▶ _AIM OF THE EXERCISE_
Task for the records below: please retype exactly and only the lines from the first through the one with "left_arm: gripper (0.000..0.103", with every picture omitted.

Entries taken from a collection:
● ● ● ●

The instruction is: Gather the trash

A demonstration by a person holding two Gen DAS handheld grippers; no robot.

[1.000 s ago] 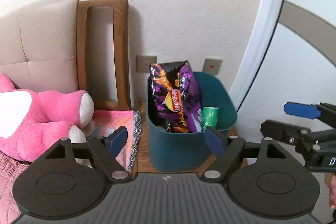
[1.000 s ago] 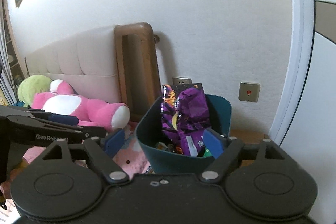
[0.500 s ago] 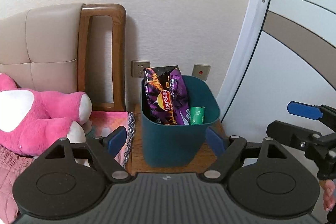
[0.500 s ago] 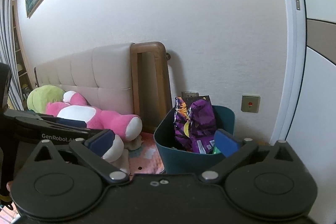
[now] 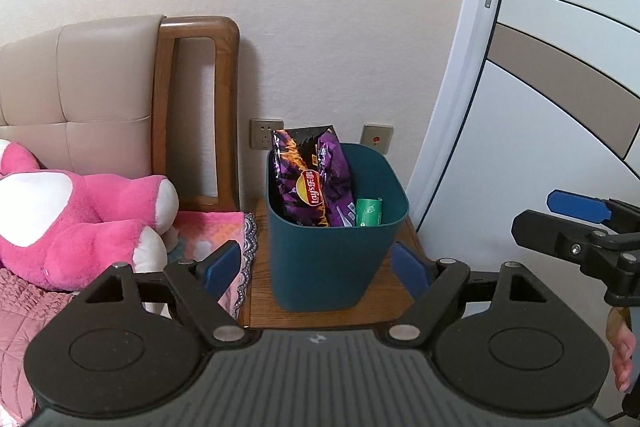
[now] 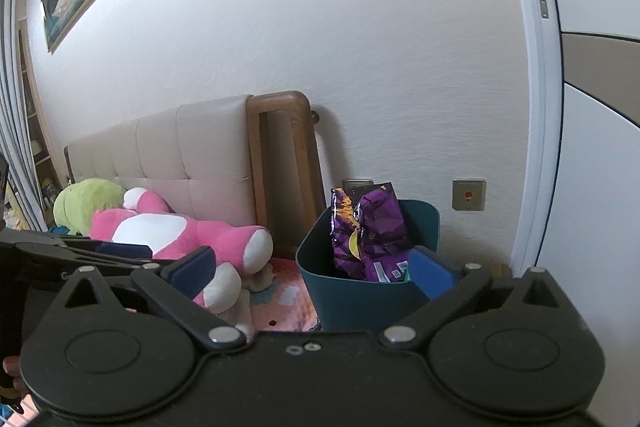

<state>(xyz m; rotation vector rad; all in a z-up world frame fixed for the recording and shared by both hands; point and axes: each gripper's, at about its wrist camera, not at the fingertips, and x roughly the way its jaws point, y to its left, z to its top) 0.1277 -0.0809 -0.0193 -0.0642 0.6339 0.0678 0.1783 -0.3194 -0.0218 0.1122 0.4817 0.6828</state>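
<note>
I see a dark teal bin (image 5: 334, 259) standing upright, holding a tall purple chip bag (image 5: 310, 179) and a green packet (image 5: 369, 212).

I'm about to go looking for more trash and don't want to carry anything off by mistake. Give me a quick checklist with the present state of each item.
1. Left claw empty, jaws apart: ok.
2. Right claw empty, jaws wide apart: ok.
3. Purple chip bag inside the teal bin: ok, though it stands above the rim.
4. Green packet inside the bin: ok.
5. Bin upright on the wooden nightstand: ok.
6. Other trash left in the room: cannot tell; only the pink plush toy and bedding are in view.
</note>
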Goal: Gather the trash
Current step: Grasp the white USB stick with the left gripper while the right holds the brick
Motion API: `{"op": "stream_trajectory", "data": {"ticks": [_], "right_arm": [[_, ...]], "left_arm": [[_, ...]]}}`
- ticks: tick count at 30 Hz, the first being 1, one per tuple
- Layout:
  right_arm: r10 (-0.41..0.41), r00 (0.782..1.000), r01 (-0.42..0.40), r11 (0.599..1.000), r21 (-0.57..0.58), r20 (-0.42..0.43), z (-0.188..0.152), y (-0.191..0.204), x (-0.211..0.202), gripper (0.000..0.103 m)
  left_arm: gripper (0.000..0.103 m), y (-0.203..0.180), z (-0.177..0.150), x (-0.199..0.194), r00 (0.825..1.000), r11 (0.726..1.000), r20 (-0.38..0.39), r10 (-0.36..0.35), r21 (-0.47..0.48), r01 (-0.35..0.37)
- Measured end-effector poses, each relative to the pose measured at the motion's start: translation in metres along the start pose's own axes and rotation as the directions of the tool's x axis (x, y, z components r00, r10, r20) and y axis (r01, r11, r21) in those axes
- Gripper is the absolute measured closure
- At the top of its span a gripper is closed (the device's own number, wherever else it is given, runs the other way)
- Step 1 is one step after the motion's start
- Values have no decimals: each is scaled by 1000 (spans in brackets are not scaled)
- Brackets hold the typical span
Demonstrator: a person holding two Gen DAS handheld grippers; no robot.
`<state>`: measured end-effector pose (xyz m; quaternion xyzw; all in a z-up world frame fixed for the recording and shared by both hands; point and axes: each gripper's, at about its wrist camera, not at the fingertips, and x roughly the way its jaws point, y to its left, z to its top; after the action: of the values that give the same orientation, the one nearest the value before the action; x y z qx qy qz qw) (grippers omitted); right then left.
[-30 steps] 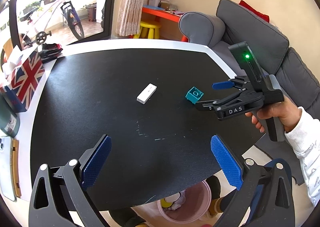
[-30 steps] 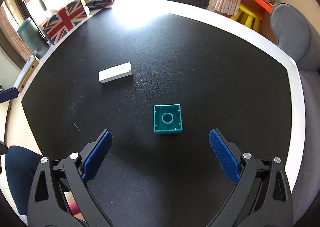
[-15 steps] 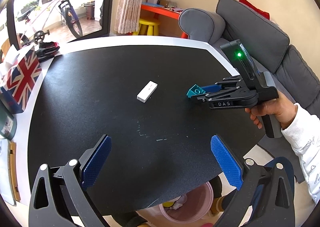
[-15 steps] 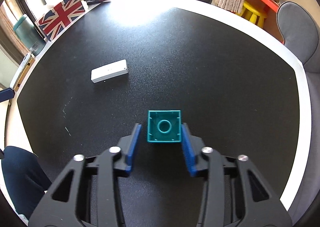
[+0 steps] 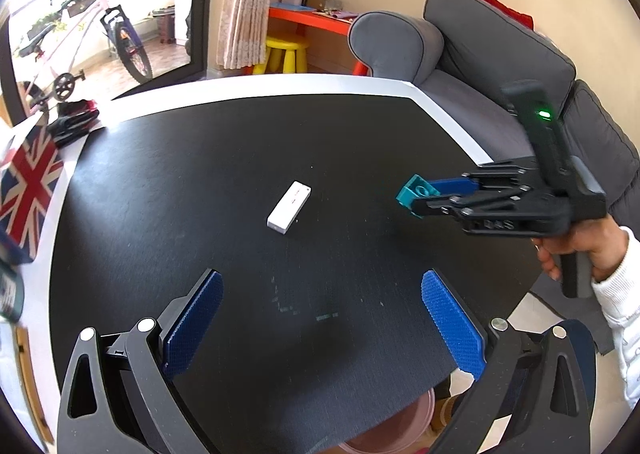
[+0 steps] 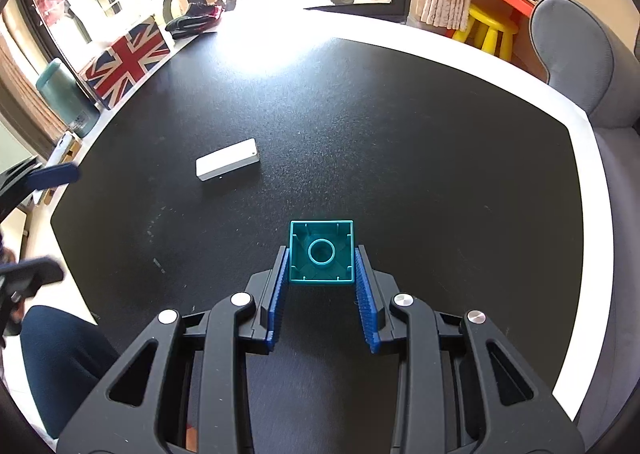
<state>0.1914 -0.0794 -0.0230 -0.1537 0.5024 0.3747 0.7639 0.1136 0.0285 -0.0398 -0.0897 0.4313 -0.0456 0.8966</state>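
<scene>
My right gripper [image 6: 321,259] is shut on a teal toy brick [image 6: 321,252], hollow side up, held a little above the black table [image 6: 360,114]. The left wrist view shows that gripper [image 5: 416,200] from the side with the brick [image 5: 414,192] at its tips. A white rectangular box [image 5: 289,207] lies flat near the table's middle; it also shows in the right wrist view [image 6: 227,165]. My left gripper [image 5: 322,320] is open and empty above the table's near edge.
A Union Jack box [image 6: 128,64] and a teal canister [image 6: 68,102] stand along the left edge. A pink bin [image 5: 400,426] sits on the floor below the near edge. A grey sofa [image 5: 480,62] is to the right.
My right gripper closed from wide open onto the teal brick and lifted it off the table. My left gripper stayed open and roughly still.
</scene>
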Motion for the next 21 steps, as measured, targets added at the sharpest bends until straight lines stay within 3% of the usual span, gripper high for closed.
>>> {"op": "stream_trajectory", "data": {"ticks": [9,14,20,21], "right_arm": [[3,1000,-3,1000,16,20,-6,-8,-19,71],[2,1000,-3,1000,19,26,-9,-11,-26,71],[1,999,-1,1000,21,32,-9,-14,-29,71],[0,999,0,1000,21,32,-8,-14,-29,71]], "left_arm": [[7,-1,25,32,999,997,-46,-17,71,21],[7,0,40,58,993,993,-112,-30,113,43],[8,1,52,88,985,985,-169,18,170,11],[12,1,53,91,985,984,-173,26,176,5]]}}
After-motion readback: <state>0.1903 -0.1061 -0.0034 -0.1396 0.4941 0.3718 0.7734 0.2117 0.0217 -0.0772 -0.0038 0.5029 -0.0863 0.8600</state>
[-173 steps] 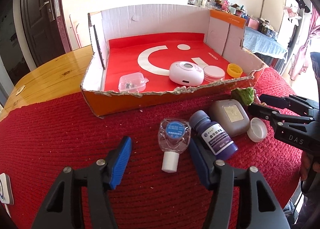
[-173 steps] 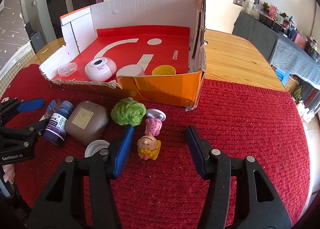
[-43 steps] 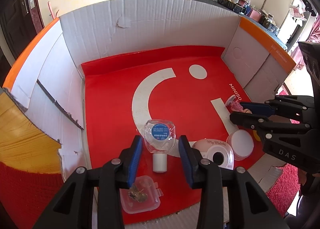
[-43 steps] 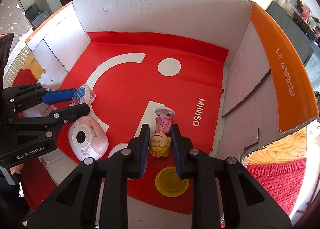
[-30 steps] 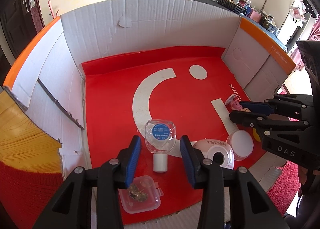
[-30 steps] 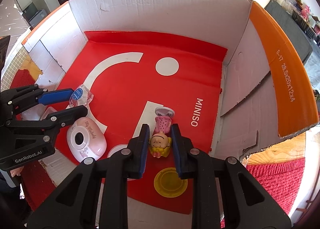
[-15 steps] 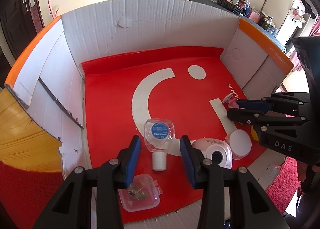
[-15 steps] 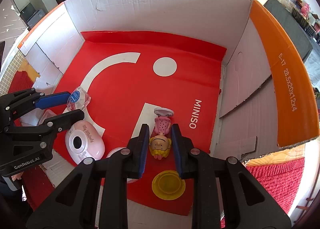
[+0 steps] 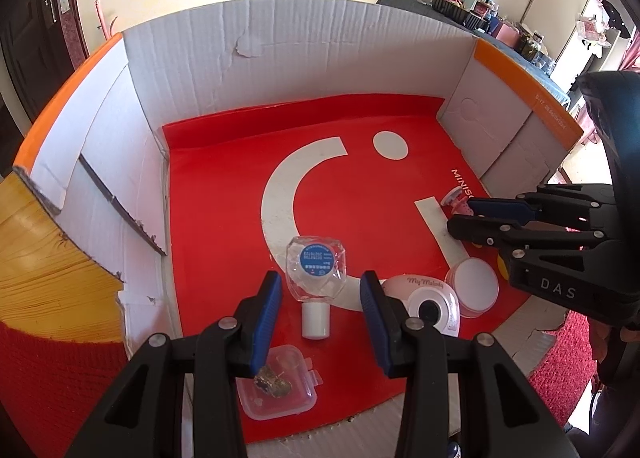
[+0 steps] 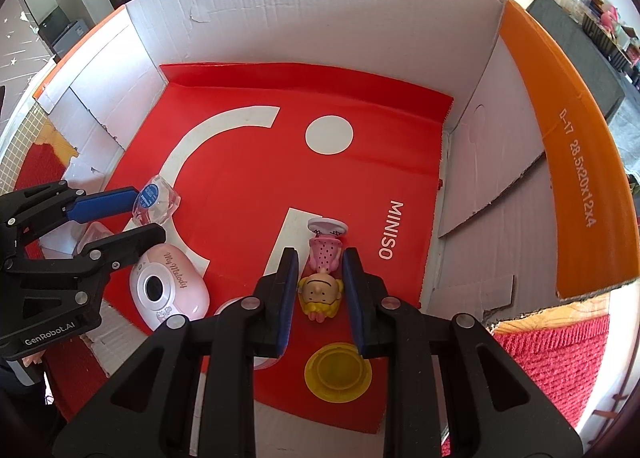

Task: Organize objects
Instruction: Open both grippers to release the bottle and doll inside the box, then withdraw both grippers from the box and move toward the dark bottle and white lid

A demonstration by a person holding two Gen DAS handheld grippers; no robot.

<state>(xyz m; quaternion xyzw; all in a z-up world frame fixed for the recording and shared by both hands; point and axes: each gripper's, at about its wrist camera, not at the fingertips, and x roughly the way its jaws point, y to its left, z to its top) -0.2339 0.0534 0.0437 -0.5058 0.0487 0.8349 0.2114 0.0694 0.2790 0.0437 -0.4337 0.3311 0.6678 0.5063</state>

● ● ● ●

▶ _COMPLETED TASK_
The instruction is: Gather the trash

A demonstration by a person holding two Gen DAS handheld grippers; no robot.

[1.000 s ago] 
[1.000 s ago] 
[0.500 s ago] 
[0.500 s ago] 
[now] 
[now] 

<state>(xyz m; rotation vector rad; all in a z-up world frame fixed for the recording and shared by both hands; point and axes: each gripper's, at about its wrist camera, not at the fingertips, and x roughly the way its jaws point, y to its left, z to its top) 0.1277 -0.0809 -0.0193 -0.0642 0.6339 0.0678 0.1783 -0.3194 -0.0218 0.1122 0.4817 0.6828</state>
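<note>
I see a dark teal bin (image 5: 334, 259) standing upright, holding a tall purple chip bag (image 5: 310, 179) and a green packet (image 5: 369, 212).

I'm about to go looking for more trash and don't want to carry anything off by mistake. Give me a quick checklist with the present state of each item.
1. Left claw empty, jaws apart: ok.
2. Right claw empty, jaws wide apart: ok.
3. Purple chip bag inside the teal bin: ok, though it stands above the rim.
4. Green packet inside the bin: ok.
5. Bin upright on the wooden nightstand: ok.
6. Other trash left in the room: cannot tell; only the pink plush toy and bedding are in view.
</note>
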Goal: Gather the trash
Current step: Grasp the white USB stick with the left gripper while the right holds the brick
Motion API: `{"op": "stream_trajectory", "data": {"ticks": [_], "right_arm": [[_, ...]], "left_arm": [[_, ...]]}}`
- ticks: tick count at 30 Hz, the first being 1, one per tuple
- Layout:
  right_arm: r10 (-0.41..0.41), r00 (0.782..1.000), r01 (-0.42..0.40), r11 (0.599..1.000), r21 (-0.57..0.58), r20 (-0.42..0.43), z (-0.188..0.152), y (-0.191..0.204), x (-0.211..0.202), gripper (0.000..0.103 m)
  left_arm: gripper (0.000..0.103 m), y (-0.203..0.180), z (-0.177..0.150), x (-0.199..0.194), r00 (0.825..1.000), r11 (0.726..1.000), r20 (-0.38..0.39), r10 (-0.36..0.35), r21 (-0.47..0.48), r01 (-0.35..0.37)

No other output was requested.